What is expected:
Your output should match the listing below word for word, without any images.

__________

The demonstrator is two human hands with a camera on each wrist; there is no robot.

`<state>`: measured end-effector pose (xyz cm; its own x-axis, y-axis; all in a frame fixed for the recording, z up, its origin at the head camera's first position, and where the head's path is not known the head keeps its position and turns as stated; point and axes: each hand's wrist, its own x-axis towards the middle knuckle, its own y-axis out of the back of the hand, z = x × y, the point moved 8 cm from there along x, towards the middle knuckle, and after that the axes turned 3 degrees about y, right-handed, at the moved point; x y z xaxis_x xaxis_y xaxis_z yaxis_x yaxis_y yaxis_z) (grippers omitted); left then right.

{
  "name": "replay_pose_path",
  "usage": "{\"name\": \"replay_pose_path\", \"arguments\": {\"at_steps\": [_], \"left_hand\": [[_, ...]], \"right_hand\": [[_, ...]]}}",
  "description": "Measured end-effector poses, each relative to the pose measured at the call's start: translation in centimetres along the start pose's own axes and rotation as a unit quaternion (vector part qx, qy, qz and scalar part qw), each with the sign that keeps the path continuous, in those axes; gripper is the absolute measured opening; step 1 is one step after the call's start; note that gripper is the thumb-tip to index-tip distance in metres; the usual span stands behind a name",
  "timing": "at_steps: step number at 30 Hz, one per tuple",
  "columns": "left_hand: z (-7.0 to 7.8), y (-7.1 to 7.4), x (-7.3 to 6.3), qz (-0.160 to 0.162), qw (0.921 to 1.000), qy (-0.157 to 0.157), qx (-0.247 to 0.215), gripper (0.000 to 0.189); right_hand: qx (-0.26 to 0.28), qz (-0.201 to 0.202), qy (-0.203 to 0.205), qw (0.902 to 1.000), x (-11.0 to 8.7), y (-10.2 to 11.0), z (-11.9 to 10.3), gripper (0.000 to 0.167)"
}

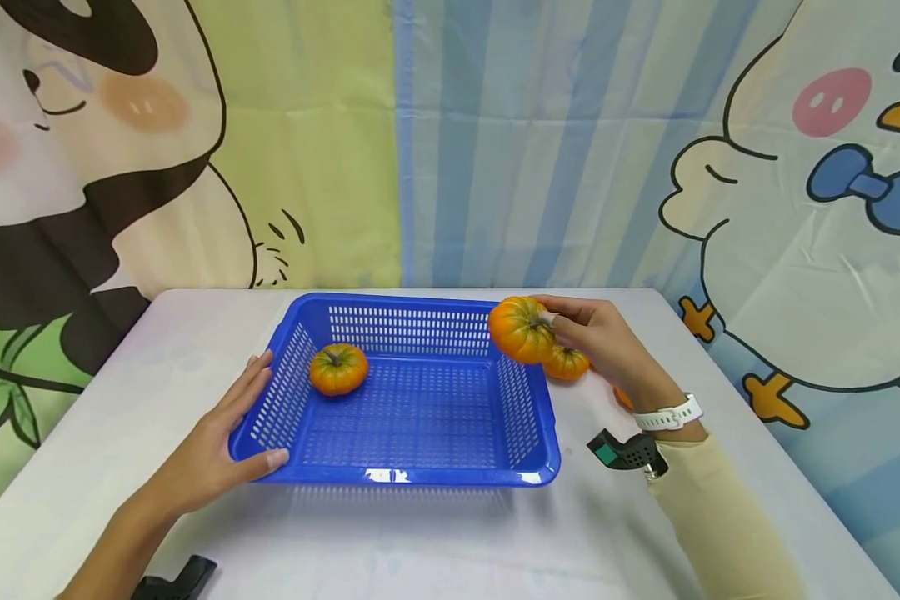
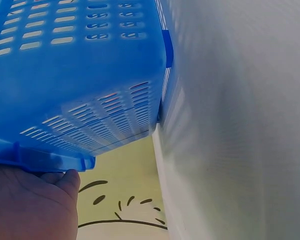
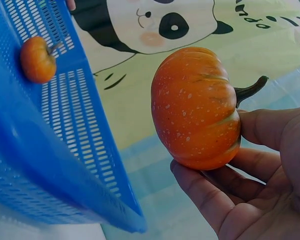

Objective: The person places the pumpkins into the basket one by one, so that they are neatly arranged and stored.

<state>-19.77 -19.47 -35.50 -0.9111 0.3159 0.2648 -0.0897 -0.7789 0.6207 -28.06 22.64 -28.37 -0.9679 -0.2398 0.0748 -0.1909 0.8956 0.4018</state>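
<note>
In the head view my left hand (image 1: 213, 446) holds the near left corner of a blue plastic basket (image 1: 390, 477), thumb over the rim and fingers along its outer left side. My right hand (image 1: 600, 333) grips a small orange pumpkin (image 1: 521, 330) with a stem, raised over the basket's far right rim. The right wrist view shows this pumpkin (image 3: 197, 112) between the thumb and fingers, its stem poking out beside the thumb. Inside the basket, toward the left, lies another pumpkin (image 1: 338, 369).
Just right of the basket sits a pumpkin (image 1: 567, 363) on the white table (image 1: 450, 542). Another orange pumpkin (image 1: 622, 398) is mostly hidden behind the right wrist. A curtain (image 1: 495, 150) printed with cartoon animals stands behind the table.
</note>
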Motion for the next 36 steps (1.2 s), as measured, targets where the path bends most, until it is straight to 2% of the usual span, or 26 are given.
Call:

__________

Answer to this task:
The demonstrator is two human hands with a camera on each wrist; there is no robot.

`<state>`: measured end-effector pose (xyz cm; its own x-axis, y-axis; all in a frame fixed for the recording, z up, its origin at the head camera's first position, and where the head's path is not known the head keeps its position and turns as stated; point and axes: each hand's wrist, its own x-axis towards the middle knuckle, its own y-axis out of the back of the hand, z = x × y, the point moved 8 cm from there along x, towards the middle knuckle, and after that the axes turned 3 degrees about y, right-handed, at the moved point; x y z xaxis_x xaxis_y xaxis_z yaxis_x yaxis_y yaxis_z) (grippers omitted); left then right.

{
  "name": "replay_pose_path",
  "usage": "{\"name\": \"replay_pose_path\", \"arguments\": {\"at_steps\": [_], \"left_hand\": [[_, ...]], \"right_hand\": [[_, ...]]}}",
  "description": "Measured end-effector poses, each relative to the pose measured at the call's start: translation in centimetres along the start pose's own axes and rotation as a unit quaternion (vector part qx, qy, qz and scalar part qw), each with the sign that keeps the path continuous, in those axes; gripper is the absolute measured opening; step 1 is one step after the call's start; note that gripper is the thumb-tip to index-tip distance in metres; the usual span stands behind a name",
  "timing": "at_steps: step number at 30 Hz, one per tuple",
  "columns": "left_hand: z (-7.0 to 7.8), y (-7.1 to 7.4), x (-7.3 to 6.3), qz (-0.160 to 0.162), qw (0.921 to 1.000), qy (-0.157 to 0.157), qx (-0.247 to 0.215), gripper (0.000 to 0.189); right_hand: qx (-0.26 to 0.28), qz (-0.201 to 0.202), qy (-0.203 to 0.205), qw (0.902 to 1.000), x (-11.0 to 8.7), y (-10.2 to 11.0), z (-11.9 to 10.3), gripper (0.000 to 0.167)"
}


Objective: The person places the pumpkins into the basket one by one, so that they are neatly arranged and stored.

<state>-19.77 -19.47 -35.50 -0.9111 0.3159 0.2648 -0.0897 -0.7789 0.6207 -28.06 22.64 -28.37 -0.9679 -0.2398 0.0748 -0.1909 0.8956 0.4018</state>
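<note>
In the head view my left hand (image 1: 213, 446) holds the near left corner of a blue plastic basket (image 1: 390, 477), thumb over the rim and fingers along its outer left side. My right hand (image 1: 600, 333) grips a small orange pumpkin (image 1: 521, 330) with a stem, raised over the basket's far right rim. The right wrist view shows this pumpkin (image 3: 197, 112) between the thumb and fingers, its stem poking out beside the thumb. Inside the basket, toward the left, lies another pumpkin (image 1: 338, 369).
Just right of the basket sits a pumpkin (image 1: 567, 363) on the white table (image 1: 450, 542). Another orange pumpkin (image 1: 622, 398) is mostly hidden behind the right wrist. A curtain (image 1: 495, 150) printed with cartoon animals stands behind the table.
</note>
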Motion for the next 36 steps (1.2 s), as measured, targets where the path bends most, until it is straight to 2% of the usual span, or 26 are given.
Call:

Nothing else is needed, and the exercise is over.